In light of the Pfizer settlement, there is little question that the government will continue to target pharmaceutical companies. As one of the prosecutors involved in the case stated:
Illegal conduct and fraud by pharmaceutical companies puts the public health at risk, corrupts medical decisions by health care providers, and costs the government billions of dollars. . . This civil settlement and plea agreement by Pfizer represent yet another example of what penalties will be faced when a pharmaceutical company puts profits ahead of patient welfare. Press Release, United States Attorney’s Office, District of Massachusetts, “Justice Department Announces Largest Health Care Fraud Settlement in its History,” September 2, 2009.

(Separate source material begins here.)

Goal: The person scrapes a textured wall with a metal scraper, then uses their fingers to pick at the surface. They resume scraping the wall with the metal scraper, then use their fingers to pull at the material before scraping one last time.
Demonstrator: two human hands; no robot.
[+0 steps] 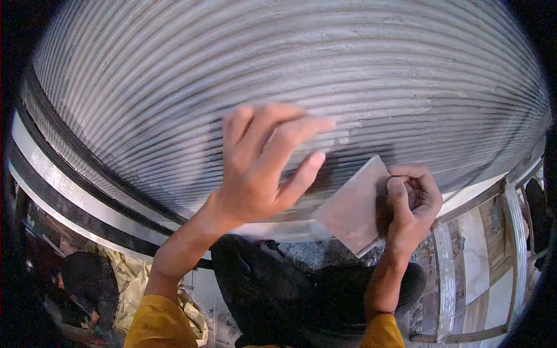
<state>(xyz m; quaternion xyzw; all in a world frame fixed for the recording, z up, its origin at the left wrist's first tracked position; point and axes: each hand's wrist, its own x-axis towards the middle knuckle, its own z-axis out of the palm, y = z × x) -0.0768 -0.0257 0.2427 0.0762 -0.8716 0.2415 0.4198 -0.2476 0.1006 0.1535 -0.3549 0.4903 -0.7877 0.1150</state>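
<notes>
My right hand (413, 200) grips a flat, pinkish-grey rectangular plate (351, 206) by its right side, thumb over the face and fingers curled at the edge. The plate is tilted, with pale thin edges; its exact kind does not show. My left hand (261, 162) is raised to the left of it, slightly blurred, fingers spread and thumb apart, with nothing visible in it. Both hands are in front of a large grey ribbed panel (278, 52). Pale smeared patches (400, 110) mark some of its ribs, right of my left fingertips.
A metal ladder-like frame (447, 284) stands at the lower right over a tiled floor (474, 255). Black and white curved bands (75, 203) edge the panel at left. Below them lies crumpled beige sheeting (130, 284), beside a person in dark clothing (90, 278).
</notes>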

Health care fraud enforcement has been identified by HHS and DOJ officials as a top priority for the Obama administration. Recoveries from health care fraud investigations and prosecutions are expected to contribute to the financing of health care reform. It has therefore become politically, as well as financially, important for the government to crack down on fraud and abuse. Given the expansion of government enforcement efforts and the huge settlements in the pharmaceutical industry, it is likely that False Claims Act actions and government investigations involving pharmaceutical companies will increase. Pharmaceutical companies, particularly those that may have been investigated previously, will need to continue their proactive efforts to ensure compliance with fraud and abuse laws by adopting, monitoring, and enforcing effective compliance programs and training employees on proper sales and marketing practices.